Ahh, I was waiting for this post. Hoping, actually.

Good to see the roles finally reversed. Maybe now both sides will know how the other feels. As for the other million times that the above mentioned items were discussed here, I always ended up feeling like this:


my statements are being taken out of context and my views not being cvonsidered

:D

VTGreg
03-23-2007, 08:06 AM
Maybe you aren't aware of how the ACLU network operates. Generally, people seeking free legal counsel on constitutional cases contact an ACLU member attorney. There isn't some sort of bat signal that goes off every time there's a free speech issue, causing a throng of ACLU lawyers to come swooping in.

The ACLU interjects itself where it sees fit. If the case, a free speech issue or not, aligns with their agenda they typically find a way to get involved.

VTGreg
03-23-2007, 08:10 AM
Offensive is an unacceptable line. Everything is offensive to someone. Kids praying around a flag pole is offensive to some. Now disruptive... that line is much thinner.

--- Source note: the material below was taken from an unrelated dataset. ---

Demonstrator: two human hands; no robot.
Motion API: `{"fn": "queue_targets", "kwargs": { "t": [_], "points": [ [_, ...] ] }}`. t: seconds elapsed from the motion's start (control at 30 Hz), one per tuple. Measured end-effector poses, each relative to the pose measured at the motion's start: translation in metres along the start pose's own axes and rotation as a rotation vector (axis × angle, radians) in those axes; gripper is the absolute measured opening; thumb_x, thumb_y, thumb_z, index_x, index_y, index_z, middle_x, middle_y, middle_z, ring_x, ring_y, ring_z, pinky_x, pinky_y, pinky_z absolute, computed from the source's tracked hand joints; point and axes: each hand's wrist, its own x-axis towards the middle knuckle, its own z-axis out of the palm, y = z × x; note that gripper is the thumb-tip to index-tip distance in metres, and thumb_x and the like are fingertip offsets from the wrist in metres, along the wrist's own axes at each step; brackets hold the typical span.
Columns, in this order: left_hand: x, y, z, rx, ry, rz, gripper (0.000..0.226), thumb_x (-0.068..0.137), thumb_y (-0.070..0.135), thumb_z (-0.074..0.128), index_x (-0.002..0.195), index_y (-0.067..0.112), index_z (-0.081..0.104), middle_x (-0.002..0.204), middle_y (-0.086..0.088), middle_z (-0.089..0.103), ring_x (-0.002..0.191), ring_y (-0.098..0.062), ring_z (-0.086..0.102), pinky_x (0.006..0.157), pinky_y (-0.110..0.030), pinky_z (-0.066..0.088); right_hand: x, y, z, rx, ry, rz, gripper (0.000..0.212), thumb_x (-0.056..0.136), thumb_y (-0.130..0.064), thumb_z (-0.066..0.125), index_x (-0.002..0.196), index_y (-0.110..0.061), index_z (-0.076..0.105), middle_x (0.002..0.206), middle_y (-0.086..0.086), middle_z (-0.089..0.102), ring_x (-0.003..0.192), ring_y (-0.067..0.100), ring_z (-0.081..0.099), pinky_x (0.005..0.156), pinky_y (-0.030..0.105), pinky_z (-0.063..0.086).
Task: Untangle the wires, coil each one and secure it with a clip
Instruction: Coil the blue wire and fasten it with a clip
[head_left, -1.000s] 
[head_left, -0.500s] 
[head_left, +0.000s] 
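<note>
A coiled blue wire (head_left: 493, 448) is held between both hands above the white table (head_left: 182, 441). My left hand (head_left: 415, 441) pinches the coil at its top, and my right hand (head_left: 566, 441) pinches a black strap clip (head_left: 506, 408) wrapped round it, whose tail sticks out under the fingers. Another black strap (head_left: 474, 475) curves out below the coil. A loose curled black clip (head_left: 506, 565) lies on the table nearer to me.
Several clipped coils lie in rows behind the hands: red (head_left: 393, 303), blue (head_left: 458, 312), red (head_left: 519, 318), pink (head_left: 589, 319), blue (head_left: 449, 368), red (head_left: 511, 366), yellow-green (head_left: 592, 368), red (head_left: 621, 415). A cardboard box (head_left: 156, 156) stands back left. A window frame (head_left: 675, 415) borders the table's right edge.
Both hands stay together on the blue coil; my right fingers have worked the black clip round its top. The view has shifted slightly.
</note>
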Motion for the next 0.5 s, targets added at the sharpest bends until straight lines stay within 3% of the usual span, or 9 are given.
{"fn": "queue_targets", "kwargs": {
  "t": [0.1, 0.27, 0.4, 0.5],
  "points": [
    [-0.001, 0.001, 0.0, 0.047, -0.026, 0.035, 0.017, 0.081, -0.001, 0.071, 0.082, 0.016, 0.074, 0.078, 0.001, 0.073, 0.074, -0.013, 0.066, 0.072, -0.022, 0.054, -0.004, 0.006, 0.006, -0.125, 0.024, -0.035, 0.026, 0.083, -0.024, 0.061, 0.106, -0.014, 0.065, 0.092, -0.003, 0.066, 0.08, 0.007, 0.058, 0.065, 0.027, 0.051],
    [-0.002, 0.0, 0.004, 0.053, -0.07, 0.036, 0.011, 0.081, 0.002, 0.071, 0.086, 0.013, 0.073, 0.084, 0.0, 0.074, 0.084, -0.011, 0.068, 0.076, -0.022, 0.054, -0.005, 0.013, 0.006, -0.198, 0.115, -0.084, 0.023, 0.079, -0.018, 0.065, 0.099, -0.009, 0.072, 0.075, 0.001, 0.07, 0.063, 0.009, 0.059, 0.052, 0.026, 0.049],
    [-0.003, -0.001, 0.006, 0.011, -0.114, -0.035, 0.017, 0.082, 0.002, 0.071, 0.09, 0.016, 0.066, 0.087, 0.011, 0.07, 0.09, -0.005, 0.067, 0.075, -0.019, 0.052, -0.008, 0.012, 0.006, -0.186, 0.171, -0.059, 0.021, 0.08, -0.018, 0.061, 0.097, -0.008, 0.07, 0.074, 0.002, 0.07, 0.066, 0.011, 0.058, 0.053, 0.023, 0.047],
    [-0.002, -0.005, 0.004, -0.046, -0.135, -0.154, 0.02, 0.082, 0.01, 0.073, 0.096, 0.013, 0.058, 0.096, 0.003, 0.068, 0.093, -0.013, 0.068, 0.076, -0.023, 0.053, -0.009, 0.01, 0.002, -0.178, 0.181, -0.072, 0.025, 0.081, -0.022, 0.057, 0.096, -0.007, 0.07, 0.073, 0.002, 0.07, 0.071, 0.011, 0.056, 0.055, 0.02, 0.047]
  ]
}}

Isn't disruptive just as subjective? I think we all agree that there are some things that are easily identified as offensive or disruptive but then there are other cases where it is very subjective.

In the end, if we don't trust our school administrators to put in place rules that align with the circumstances at their school, we will end up with no rules or incredibly restrictive rules. (either no dress code or one that only allows one to wear a white shirt and khaki slacks)

ialsohaveadream
03-23-2007, 08:19 AM
The ACLU interjects itself where it sees fit. If the case, a free speech issue or not, aligns with their agenda they typically find a way to get involved.
The ACLU can't become your attorney without your consent. It's not a carjacking.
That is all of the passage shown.